La industria pornográfica llega a los iPods

Las pequeñas pantallas se están calentando con una nueva ola de imágenes picantes y fragmentos de películas que se abren camino en los teléfonos móviles y los nuevos lectores de vídeo iPod, generando nuevas interrogantes para las compañías de telecomunicaciones y los reguladores.

Películas, programas de televisión e imágenes se están abriendo camino en las pequeñas pantallas y los analistas indican que eso abre sin duda la puerta a la pornografía u otros contenidos dirigidos a adultos.

Pocos días después del lanzamiento del nuevo iPod vídeo de Apple, las compañías se apuraban en divulgar contenidos desde ligeros hasta escandalosos.

"Creemos que el crecimiento del contenido para adultos en los aparatos iPod será explosivo en los próximos meses", dijo Harvey Kaplan de Xobile.com, que se describe a sí mismo como "el principal proveedor de películas para adultos para teléfonos móviles".

Kaplan dijo a AFP que el mercado de los teléfonos móviles es mucho mayor que el de los "portátiles", que incluyen los iPod vídeo, las consolas de juego Sony y dispositivos de vídeo basados en Windows. Pero estimó que ambos sectores están creciendo.

"Recibimos unos 20.000 nuevos suscriptores cada mes", dijo Kaplan, añadiendo que tres cuartos de ellos son de fuera de Estados Unidos.

"Podemos entregar a cualquier teléfono móvil en cualquier parte del mundo", añadió.

En Estados Unidos, el mercado ha sido limitado por las compañías de móviles que son reacias a asociarse a la industria pornográfica por miedo a ser estigmatizadas y por estándares comunitarios más formales que en otras partes del mundo, opinó.

"En Estados Unidos es muy lento (el proceso), incluso para contenidos de chicas en bikini", dijo Kaplan, añadiendo que una compañía de teléfonos móviles que ofreció esa opción "generó la indignación de la comunidad".

"Nadie quiere ser la primera compañía en permitir contenido para adultos", dijo.

De todas formas, muchas compañías se están posicionando para un mercado en expansión. Playboy hizo un acuerdo este año para proveer con fotos a iBod, el artefacto de fotos de iPod -que precedió al iPod vídeo- y tiene un acuerdo con Dwango Wireless para ofrecer contenido para adultos para teléfonos móviles.

Kaplan indicó que un nuevo sistema adoptado este mes por la industria de los móviles -que permitiría a los padres bloquear contenidos relacionados con el sexo- impulsaría la industria del entretenimiento para adultos.

La asociación de telecomunicaciones (Wireless Association) anunció guías para dividir contenidos en "accesibles" y "restringidos", en base a los sistemas de calificación de las películas, programas de televisión, música y juegos. Eso habilita a las compañías a requerir el permiso de los padres para acceder a cualquier material inapropiado para suscriptores menores de 18 años.

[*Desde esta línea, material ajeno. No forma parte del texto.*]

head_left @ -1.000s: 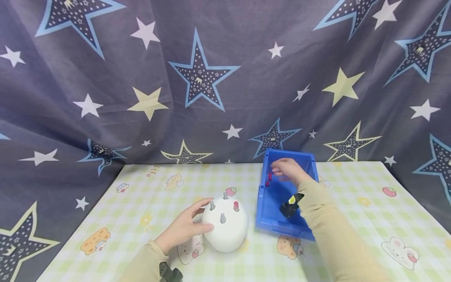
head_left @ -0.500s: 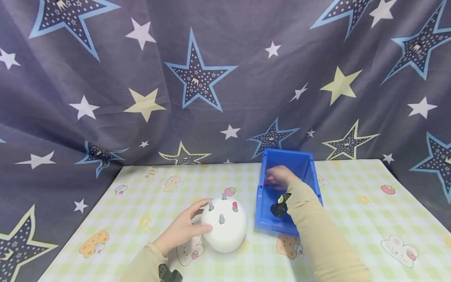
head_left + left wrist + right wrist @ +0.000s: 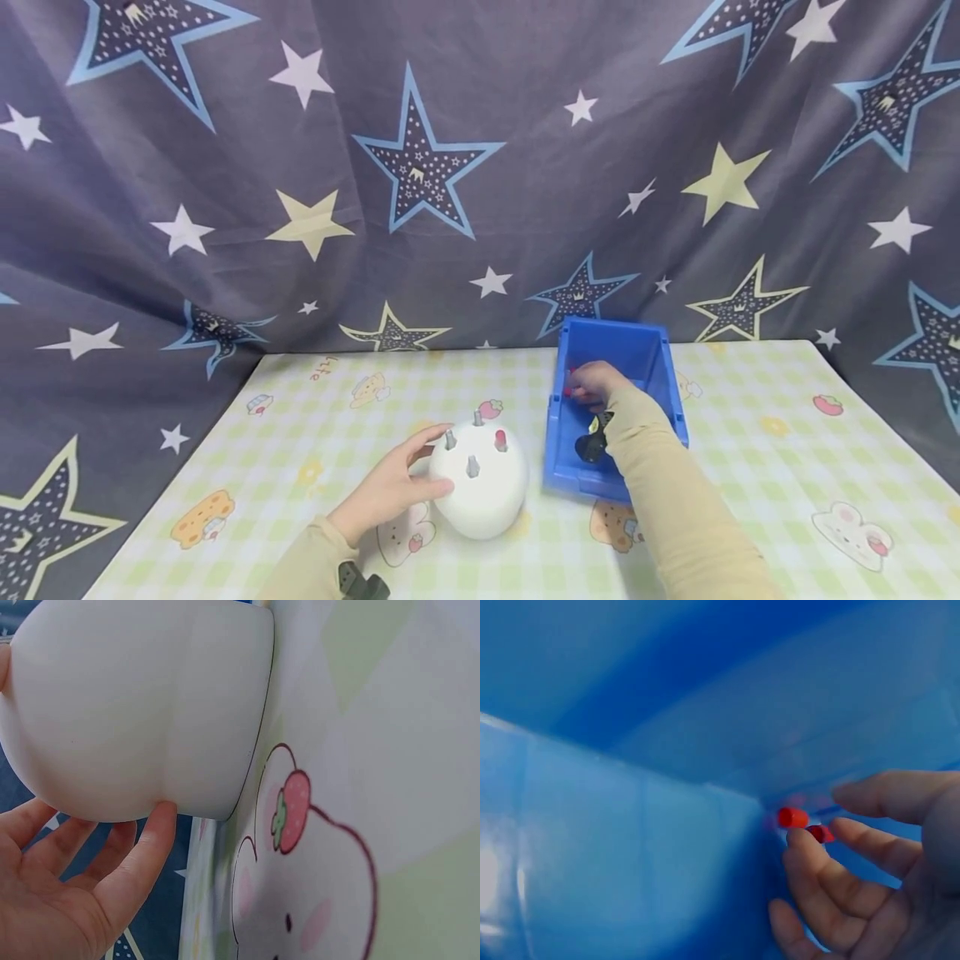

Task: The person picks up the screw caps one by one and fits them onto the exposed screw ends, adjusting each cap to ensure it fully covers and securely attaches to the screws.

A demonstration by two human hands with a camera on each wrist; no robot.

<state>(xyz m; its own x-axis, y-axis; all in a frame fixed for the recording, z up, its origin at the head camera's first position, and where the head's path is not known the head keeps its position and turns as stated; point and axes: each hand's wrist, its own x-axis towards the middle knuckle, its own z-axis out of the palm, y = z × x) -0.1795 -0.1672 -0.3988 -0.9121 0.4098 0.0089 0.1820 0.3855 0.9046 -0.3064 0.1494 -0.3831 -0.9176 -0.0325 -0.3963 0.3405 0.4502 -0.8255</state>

La creación de categorías de contenidos que puedan permitir filtros "es fabuloso para una compañía como la nuestra", aseguró Kaplan.

"De lo que más se nos acusa es de dirigirnos a los niños. Pero los niños son los peores clientes posibles. No tienen tarjetas de crédito o sus tarjetas son robadas. No queremos que ellos vean los contenidos", explicó.

La firma de investigación Research and Markets estimó hace un año que para 2008 el "mercado de contenidos adultos en tecnología sin hilos" moverá unos 90 millones de dólares en Estados Unidos y 1.000 millones de dólares globalmente.

Jeff Kagan, un analista en telecomunicaciones independiente, ve el mercado dirigiéndose lentamente hacia la programación erótica en los teléfonos móviles, aunque las compañías ofrezcan otro tipo de películas o música.

"Las compañías estadounidenses han rehuido de cualquier cosa que pueda generarles problemas o dañar su imagen", dijo Kagan.

"Básicamente han dicho que se están manteniendo fuera de la industria del prono. No tienen control de lo que hacen sus clientes, pero cuando escuchan sobre eso intentan suspenderlo", añadió, estimando que es "un tema delicado".

Según Kagan, la situación de los iPod y artefactos similares es diferente: como no usan redes públicas reguladas, hay menos impedimentos para que los clientes descarguen lo que quieran.

"Es el mismo efecto pero hay reglas diferentes", dijo kagan. "Pero ese es el problema con la tecnología".